Alligator Pie — A Canadian Classic

Friday, January 9th, 2009

No, this post is not about recipes.  You’ll not find “Alligator Pie” in any Canadian cookbook, that’s for sure,  but you will find scores of Canadian kids familiar with the poem and book of the same title.  Alligator Pie written by Dennis Lee in 1974 (original edition illustrated by Frank Newfeld) is a Canadian poetry classic. Children just love this zany poem’s rhymes.

Alligator pie, alligator pie,

If I don’t get some I think I’m gonna die.

Give away the green grass, give away the sky,

But don’t give away my alligator pie.

Many a child, including my own, has gone to a Lee reading to shout out with glee the end word rhymes to this famous poem.  Indeed, Mr. Lee encourages it.  “I never realized how soon a child can take part in “doing poems.”  A two year old will join in, if you pause at the rhyme-word and let him complete it.  Usually it will be the familiar rhyme, but if you’re making up new verses you’ll be surprised what he thinks of.  Try starting a verse “Alligator juice … ”

Lee’s intent was to create a book of rhymes for children that departed from the old English nursery rhymes he grew up with.  He wanted rhymes for children in the context they lived in as Canadians.  But not without being playful, of course!  My children love Lee’s wordplay with Canadian place names — for instance, this one on our home town.

Someday I’ll go to Winnipeg

To win a peg-leg pig.

But will a peg-leg winner win

The piglet’s ill got wig?

Is there poetry about your town or the place you live?  Is there a way to make word play with its name that will make your kids laugh out loud and think about where they live in a new and lively word-conscious way? Do tell!

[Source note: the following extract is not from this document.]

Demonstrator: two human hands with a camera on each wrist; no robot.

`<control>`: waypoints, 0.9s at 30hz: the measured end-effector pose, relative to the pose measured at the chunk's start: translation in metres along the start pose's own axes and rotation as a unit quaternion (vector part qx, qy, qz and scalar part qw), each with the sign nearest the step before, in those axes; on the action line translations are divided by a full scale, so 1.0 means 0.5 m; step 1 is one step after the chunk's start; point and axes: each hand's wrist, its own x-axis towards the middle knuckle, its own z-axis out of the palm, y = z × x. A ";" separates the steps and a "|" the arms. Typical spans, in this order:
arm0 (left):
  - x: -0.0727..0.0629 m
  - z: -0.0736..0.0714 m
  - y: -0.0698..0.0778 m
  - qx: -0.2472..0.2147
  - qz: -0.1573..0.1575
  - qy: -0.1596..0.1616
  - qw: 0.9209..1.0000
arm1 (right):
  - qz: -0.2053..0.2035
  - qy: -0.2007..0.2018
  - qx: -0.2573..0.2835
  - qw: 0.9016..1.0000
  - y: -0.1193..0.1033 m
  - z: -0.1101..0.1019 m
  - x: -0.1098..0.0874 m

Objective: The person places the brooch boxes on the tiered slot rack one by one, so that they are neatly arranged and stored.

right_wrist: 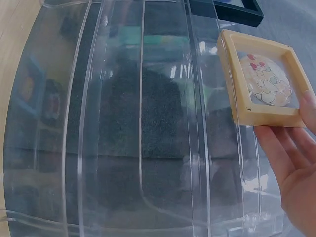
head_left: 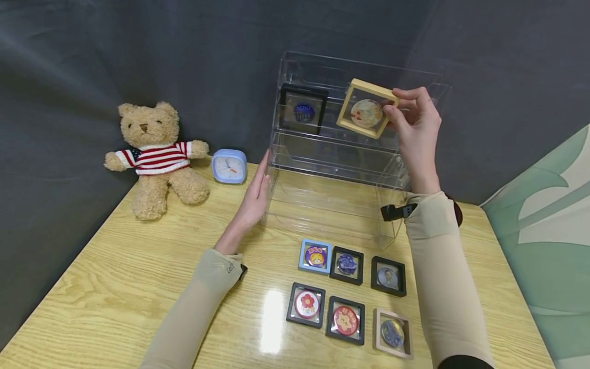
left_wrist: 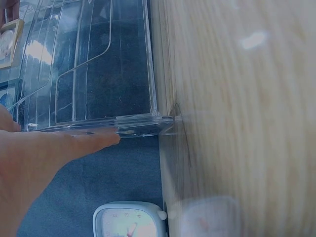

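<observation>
Yellow frame (head_left: 367, 113) pinched at one edge by right hand (head_left: 418, 130), tilted before upper tier of clear rack (head_left: 336, 154); rack's left side touched by straight-fingered left hand (head_left: 252, 202). Frame could be dropped if pinch slackens; black frame (head_left: 303, 109) on rack could be knocked by leftward swing

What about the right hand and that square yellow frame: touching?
Touching. The right wrist view shows the right hand gripping the square yellow frame with thumb and fingers.
</observation>
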 end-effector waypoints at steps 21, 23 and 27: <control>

Lipograms for the Little Ones

Saturday, November 22nd, 2008

A lipogram is a kind of constrained writing in which a particular letter, or groups of letters, are missing.  Imagine writing a paragraph, for example, excluding the letter ‘e.’   It’s tougher than you think, especially, if you decide to omit vowels — the linguistic glue, as it were — between the consonants.  In A Voweller’s Bestiary, author JonArno Lawson takes a unique stab at the lipogrammatic genre.  He has created an alphabet book of animals based on vowel combinations, rather than on the usual initial letter form.  The lipogram part comes in when he excludes certain vowels from each set.  Sound complicated?  Well, what’s a constraint (and possible consternation!) for the poet in terms of rules can be a delight to the ear and eye of the reader.  And that is how a Voweller’s Bestiary was received by my son, listening to the contorted word music of “Ants and Aardvarks” or “Jaguar, Tarantula, Tangalunga” or “Tortoise, Porpoise, Crocodile.”  Reading poetry can attune your child to the sounds of language and help them appreciate the elasticity of words.

Another poetry book I tried out on my younger child was Rascally Rhymes by Jordan Troutt, illustrated by Sarah Preston-Bloor.  This book, also an alphabet one, takes names and makes ‘rascally rhymes’ with them.  There’s Ian who eats “worms and toads/and rocks and snails/a la mode.” or Gillian who “stomps like a gorillian.”  After we finished reading this book, my daughter and I went through all the names and tried to see if we knew anyone with the same name.  That was fun!  Palimpsest Press, who publishes this book, is now offering a contest on their blog for children to makes rhymes.  Reading this book definitely had an effect on my daughter.  While sorting laundry together the other night, she held up a sock and said “Mom, this sock doesn’t have a rhyme!”